Assignment =>
In every line of the records, look for "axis", then report how many lines have it and nothing else.

Saved data entries
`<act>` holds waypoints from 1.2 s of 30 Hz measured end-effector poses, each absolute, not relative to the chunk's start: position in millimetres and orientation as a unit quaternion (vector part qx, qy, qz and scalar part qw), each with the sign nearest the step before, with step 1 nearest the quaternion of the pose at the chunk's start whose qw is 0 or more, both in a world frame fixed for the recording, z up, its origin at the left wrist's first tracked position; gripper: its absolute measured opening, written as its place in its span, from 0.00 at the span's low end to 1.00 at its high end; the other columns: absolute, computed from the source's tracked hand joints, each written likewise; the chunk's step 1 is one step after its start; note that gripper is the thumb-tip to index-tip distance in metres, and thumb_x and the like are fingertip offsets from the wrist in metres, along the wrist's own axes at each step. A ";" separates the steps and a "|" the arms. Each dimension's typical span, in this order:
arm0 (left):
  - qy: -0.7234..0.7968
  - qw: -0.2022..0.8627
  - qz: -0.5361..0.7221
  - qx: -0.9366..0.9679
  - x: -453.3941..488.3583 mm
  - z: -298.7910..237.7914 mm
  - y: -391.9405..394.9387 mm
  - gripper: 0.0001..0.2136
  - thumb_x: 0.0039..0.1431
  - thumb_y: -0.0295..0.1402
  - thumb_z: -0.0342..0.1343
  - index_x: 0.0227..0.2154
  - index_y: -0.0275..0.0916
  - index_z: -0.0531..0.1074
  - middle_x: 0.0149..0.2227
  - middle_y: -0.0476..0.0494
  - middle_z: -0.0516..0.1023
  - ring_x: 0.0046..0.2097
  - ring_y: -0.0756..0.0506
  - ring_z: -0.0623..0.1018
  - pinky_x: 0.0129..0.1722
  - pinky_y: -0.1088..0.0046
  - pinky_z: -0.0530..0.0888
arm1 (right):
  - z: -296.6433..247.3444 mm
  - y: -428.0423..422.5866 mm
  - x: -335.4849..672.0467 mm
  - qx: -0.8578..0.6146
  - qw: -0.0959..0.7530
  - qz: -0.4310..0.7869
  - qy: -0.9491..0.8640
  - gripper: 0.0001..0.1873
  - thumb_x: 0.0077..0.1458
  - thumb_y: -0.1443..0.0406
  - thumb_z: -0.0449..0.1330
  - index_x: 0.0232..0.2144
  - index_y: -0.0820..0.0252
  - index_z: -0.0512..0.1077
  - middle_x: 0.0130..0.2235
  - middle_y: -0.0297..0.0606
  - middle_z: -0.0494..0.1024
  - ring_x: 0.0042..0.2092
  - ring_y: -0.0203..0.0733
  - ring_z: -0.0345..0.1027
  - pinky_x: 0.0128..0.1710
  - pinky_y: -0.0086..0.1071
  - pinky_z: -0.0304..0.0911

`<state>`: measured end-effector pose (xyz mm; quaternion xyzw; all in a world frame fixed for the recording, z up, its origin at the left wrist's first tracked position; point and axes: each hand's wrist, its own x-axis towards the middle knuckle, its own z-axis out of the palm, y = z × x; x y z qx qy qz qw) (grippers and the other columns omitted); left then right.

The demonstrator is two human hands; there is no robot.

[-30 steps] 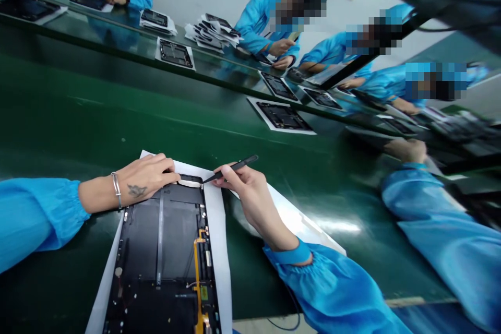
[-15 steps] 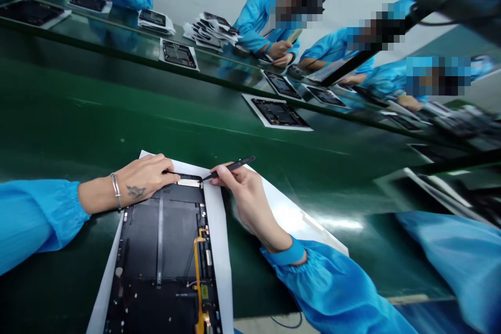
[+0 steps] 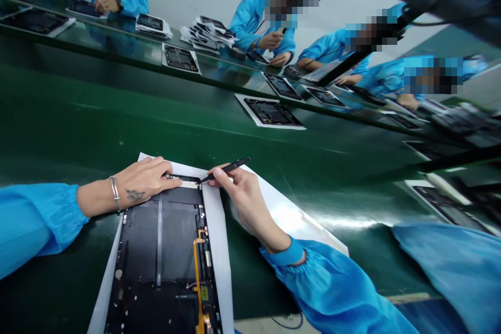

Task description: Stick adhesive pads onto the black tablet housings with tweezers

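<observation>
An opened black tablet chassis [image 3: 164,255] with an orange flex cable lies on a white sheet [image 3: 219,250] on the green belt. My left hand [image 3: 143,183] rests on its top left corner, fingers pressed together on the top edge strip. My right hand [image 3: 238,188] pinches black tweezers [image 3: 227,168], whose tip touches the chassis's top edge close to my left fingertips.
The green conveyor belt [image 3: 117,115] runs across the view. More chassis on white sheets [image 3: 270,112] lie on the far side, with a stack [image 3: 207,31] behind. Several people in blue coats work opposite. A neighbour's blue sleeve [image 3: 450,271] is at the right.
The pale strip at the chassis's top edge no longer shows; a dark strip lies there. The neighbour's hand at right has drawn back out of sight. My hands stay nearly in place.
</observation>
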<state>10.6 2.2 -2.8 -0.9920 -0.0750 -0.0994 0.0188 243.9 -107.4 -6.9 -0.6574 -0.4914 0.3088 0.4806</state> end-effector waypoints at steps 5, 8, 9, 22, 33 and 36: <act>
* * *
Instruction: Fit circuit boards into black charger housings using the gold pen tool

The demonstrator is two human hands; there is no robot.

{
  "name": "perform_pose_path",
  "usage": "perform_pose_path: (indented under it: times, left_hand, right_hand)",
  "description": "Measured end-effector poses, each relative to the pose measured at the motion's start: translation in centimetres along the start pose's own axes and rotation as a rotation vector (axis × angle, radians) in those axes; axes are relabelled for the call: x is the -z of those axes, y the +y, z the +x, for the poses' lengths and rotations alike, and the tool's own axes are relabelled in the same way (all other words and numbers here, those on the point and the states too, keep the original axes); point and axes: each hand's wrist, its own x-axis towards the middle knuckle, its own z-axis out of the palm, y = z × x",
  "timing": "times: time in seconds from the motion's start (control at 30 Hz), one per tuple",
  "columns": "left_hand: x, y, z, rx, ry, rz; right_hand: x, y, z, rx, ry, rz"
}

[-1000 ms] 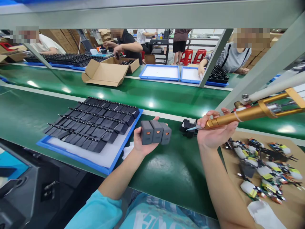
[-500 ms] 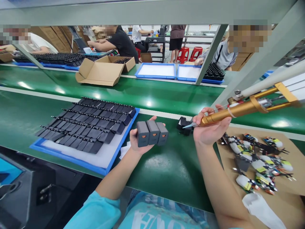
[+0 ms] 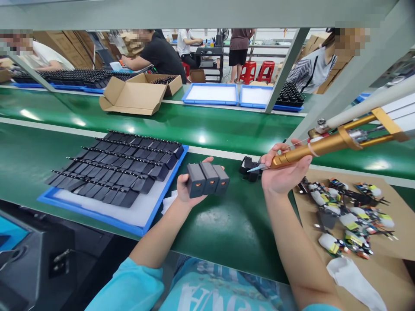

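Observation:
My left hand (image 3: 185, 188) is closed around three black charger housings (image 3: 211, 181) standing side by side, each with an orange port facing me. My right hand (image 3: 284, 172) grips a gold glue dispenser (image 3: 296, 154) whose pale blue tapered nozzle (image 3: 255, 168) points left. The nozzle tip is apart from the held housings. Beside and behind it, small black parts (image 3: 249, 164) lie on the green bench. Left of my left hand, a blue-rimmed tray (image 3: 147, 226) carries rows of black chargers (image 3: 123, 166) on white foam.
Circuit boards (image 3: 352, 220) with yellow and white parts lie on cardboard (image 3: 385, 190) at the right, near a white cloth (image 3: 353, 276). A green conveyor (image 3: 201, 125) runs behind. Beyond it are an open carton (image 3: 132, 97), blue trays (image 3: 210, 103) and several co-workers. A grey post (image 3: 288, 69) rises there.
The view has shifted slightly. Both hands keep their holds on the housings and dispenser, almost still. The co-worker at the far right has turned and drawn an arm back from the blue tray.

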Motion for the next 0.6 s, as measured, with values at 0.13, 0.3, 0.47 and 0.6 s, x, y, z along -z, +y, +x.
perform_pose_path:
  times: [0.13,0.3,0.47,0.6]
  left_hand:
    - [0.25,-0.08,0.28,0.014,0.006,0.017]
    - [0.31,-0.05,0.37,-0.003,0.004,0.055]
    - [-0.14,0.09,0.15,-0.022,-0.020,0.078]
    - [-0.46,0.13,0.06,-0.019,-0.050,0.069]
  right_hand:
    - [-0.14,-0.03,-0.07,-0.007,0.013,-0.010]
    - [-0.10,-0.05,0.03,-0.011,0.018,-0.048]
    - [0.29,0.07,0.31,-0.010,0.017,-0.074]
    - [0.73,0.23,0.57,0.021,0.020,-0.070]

Answer to the exercise =>
2